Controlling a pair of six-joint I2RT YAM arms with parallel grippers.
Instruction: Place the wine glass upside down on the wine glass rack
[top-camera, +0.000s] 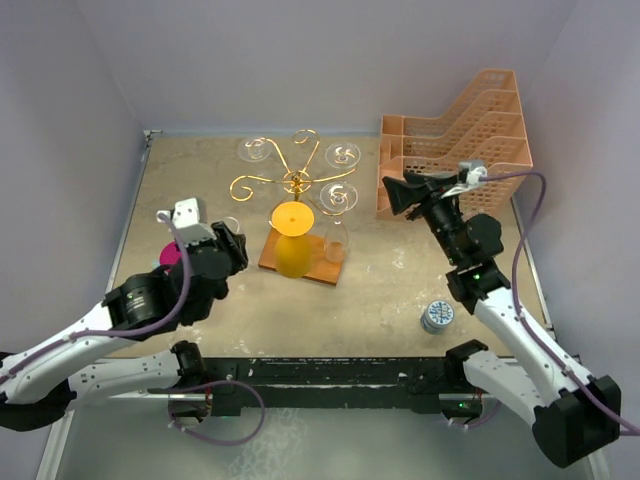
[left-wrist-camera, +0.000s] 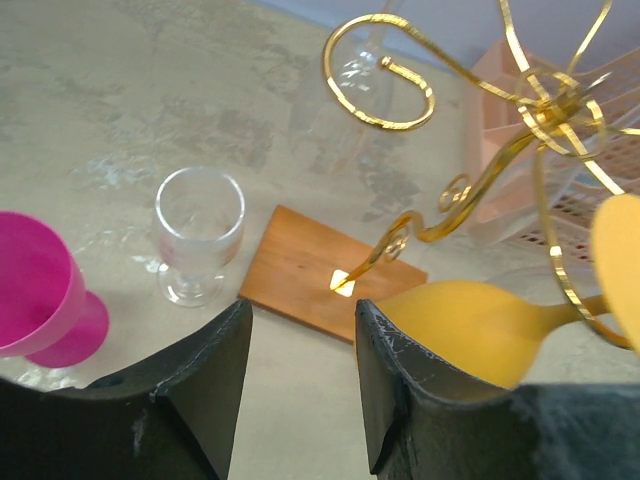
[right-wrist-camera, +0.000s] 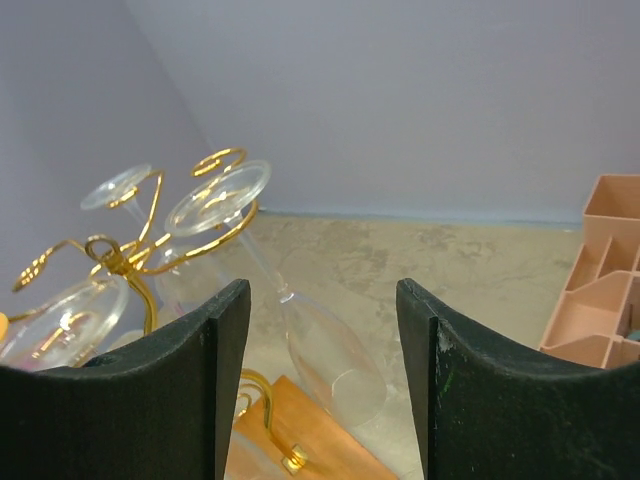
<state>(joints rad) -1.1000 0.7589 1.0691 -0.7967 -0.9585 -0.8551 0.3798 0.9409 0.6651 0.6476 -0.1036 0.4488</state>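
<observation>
- The wine glass rack (top-camera: 295, 182) stands in the middle of the worktop (top-camera: 400, 280) on its brown wood base.
- A clear wine glass (right-wrist-camera: 335, 355) hangs upside down from the rack arm at 4 o'clock. Its foot sits on the gold wire and its bowl tips down toward the wood base.
- The right gripper (right-wrist-camera: 322, 292) is at the rack's 3 o'clock, facing this glass. It is wide open and holds nothing. The glass is a little way past its fingers.
- A yellow wine glass (top-camera: 292, 250) hangs upside down at the rack's 6 o'clock.
- Two more clear glasses hang at the far side, the back-left glass (top-camera: 258, 150) at 11 o'clock and the back-right glass (top-camera: 342, 153) at 1 o'clock.
- The left gripper (left-wrist-camera: 300, 325) is at the rack's 8 o'clock. It is partly open with nothing between its fingers.
- A pink glass (left-wrist-camera: 35, 290) and a small clear cup (left-wrist-camera: 198, 225) stand upright on the worktop near the left gripper.
- A peach tray stack (top-camera: 460, 140) sits at the rack's 2 o'clock.
- A small round tin (top-camera: 436, 316) sits at 4 o'clock, near the right arm.
</observation>
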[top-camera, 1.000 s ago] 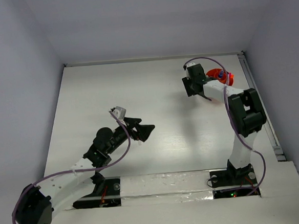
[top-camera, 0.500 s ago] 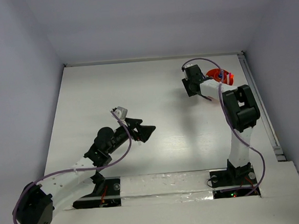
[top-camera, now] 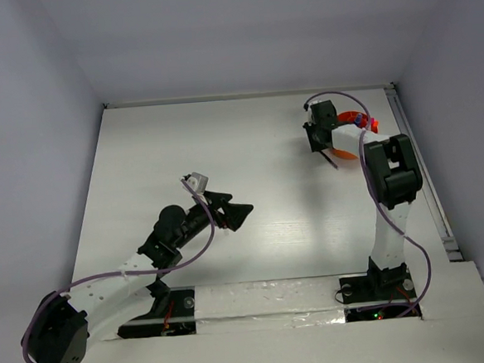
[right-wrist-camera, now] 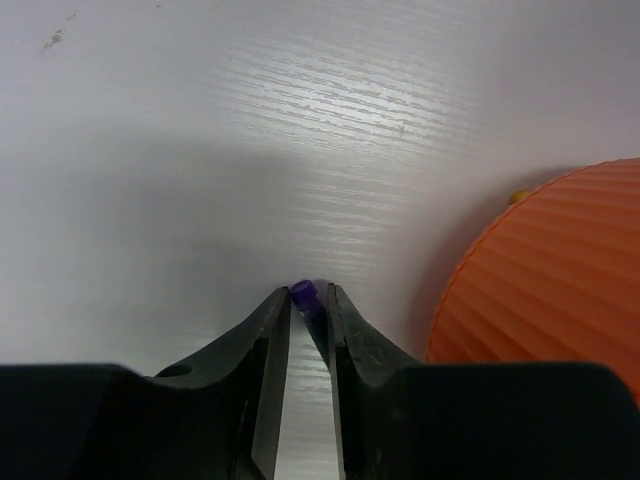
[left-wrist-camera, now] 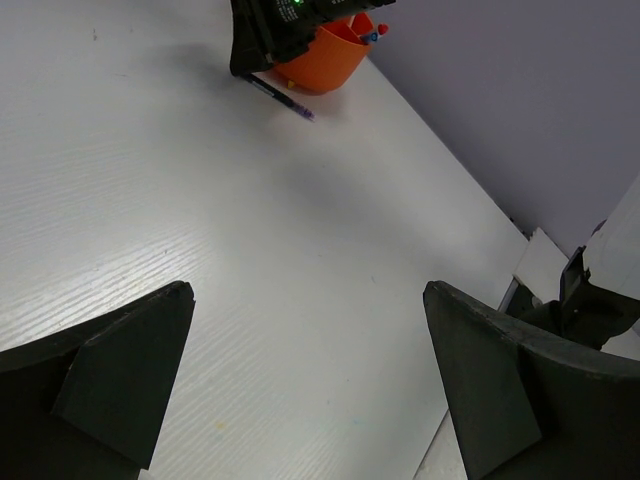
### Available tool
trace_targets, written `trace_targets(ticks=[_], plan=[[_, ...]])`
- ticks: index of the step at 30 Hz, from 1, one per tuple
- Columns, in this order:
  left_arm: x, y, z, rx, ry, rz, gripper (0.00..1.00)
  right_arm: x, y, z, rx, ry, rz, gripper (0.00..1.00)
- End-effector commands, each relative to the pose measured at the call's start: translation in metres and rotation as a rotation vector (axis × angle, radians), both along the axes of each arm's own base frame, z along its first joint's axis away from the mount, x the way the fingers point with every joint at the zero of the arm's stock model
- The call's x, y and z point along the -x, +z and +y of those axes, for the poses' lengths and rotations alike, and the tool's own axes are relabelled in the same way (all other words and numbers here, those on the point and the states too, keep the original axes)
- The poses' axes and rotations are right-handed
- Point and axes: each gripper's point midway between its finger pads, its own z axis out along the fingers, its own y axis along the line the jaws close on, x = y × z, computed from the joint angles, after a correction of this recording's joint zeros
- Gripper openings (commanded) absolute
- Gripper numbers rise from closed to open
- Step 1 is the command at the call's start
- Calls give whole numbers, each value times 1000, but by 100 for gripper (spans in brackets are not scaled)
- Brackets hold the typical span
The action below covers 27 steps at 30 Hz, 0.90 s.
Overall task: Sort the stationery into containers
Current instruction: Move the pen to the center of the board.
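Note:
A dark pen (right-wrist-camera: pixel 305 292) with a purple end lies on the white table beside the orange ribbed cup (right-wrist-camera: pixel 545 270). My right gripper (right-wrist-camera: pixel 307 298) has its fingers pressed to both sides of that end, shut on it. From above, the right gripper (top-camera: pixel 326 145) sits just left of the cup (top-camera: pixel 354 120), and the pen (top-camera: pixel 333 159) pokes out below it. Blue and red pieces (left-wrist-camera: pixel 373 34) stick out of the cup (left-wrist-camera: pixel 325 60); the pen (left-wrist-camera: pixel 281 97) lies at its foot. My left gripper (top-camera: pixel 232 209) hovers open over mid-table, holding nothing (left-wrist-camera: pixel 305 380).
A metal rail (top-camera: pixel 416 157) runs along the table's right edge, close behind the cup. Grey walls close in the table on the left, back and right. Purple cables loop off both arms.
My right gripper has shifted a little to the right toward the cup, and its jaws have narrowed onto the pen. The left arm has hardly moved.

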Motion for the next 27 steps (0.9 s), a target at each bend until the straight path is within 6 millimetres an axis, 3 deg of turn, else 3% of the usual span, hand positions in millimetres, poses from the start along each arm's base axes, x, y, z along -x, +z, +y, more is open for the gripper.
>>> trace_targets(ticks=[1, 8, 13, 16, 17, 21, 27], plan=[[1, 12, -1, 41, -13, -40, 99, 17, -1, 16, -87, 26, 59, 26], [-1, 11, 1, 35, 7, -41, 99, 35, 17, 41, -242, 56, 86, 14], [-1, 10, 1, 29, 2, -38, 99, 60, 27, 82, -285, 153, 109, 10], [-1, 8, 0, 27, 2, -36, 98, 81, 25, 123, -325, 289, 147, 8], [-2, 8, 0, 24, 2, -35, 98, 96, 24, 147, -347, 372, 171, 8], [-4, 2, -2, 2, 0, -23, 98, 130, 21, 187, -349, 556, 207, 8], [-6, -1, 5, -8, 38, -16, 95, 157, 17, 205, -387, 637, 229, 11]])
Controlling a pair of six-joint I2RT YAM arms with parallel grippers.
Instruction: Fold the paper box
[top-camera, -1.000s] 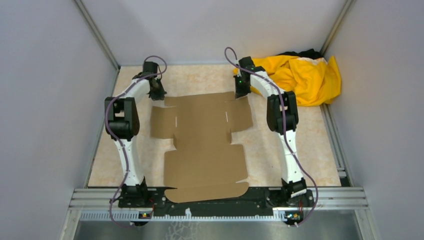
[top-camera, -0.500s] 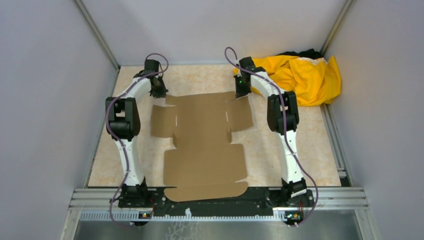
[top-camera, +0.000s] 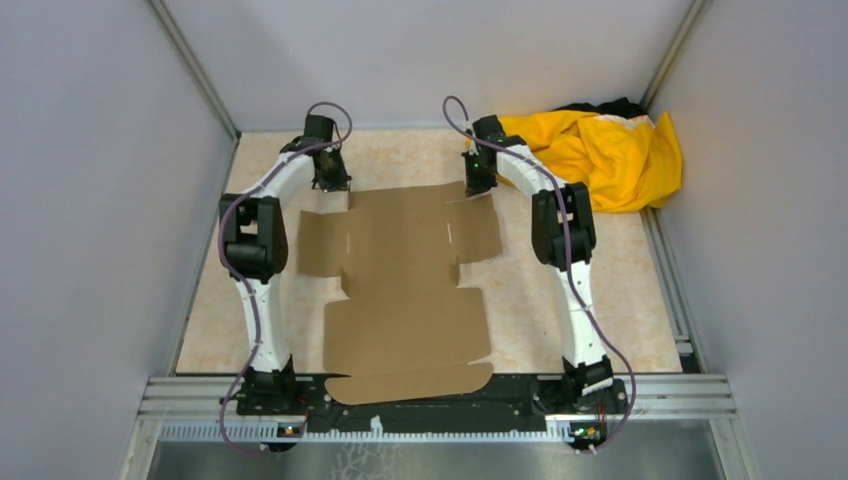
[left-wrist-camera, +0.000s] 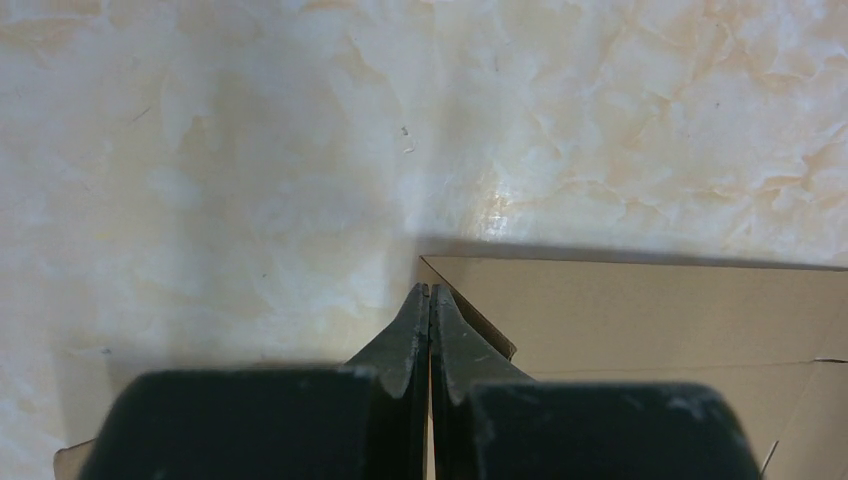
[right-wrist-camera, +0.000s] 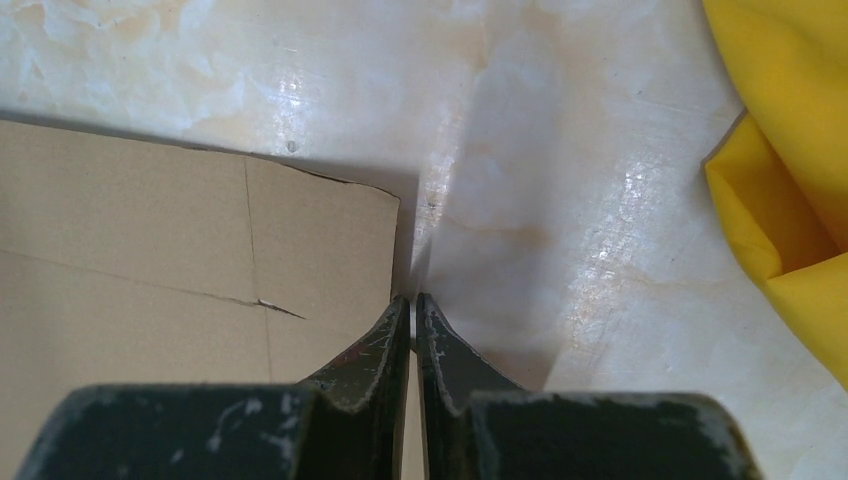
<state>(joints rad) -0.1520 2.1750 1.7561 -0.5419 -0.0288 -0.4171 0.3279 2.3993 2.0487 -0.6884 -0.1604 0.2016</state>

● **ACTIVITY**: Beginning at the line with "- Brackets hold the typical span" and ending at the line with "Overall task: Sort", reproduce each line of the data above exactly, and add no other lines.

● **RESULT OF THE EXERCISE**:
- Brackets hold the typical span
The action below covers 27 steps at 30 Hz, 0.90 s.
Overall task: Sort the stationery into containers

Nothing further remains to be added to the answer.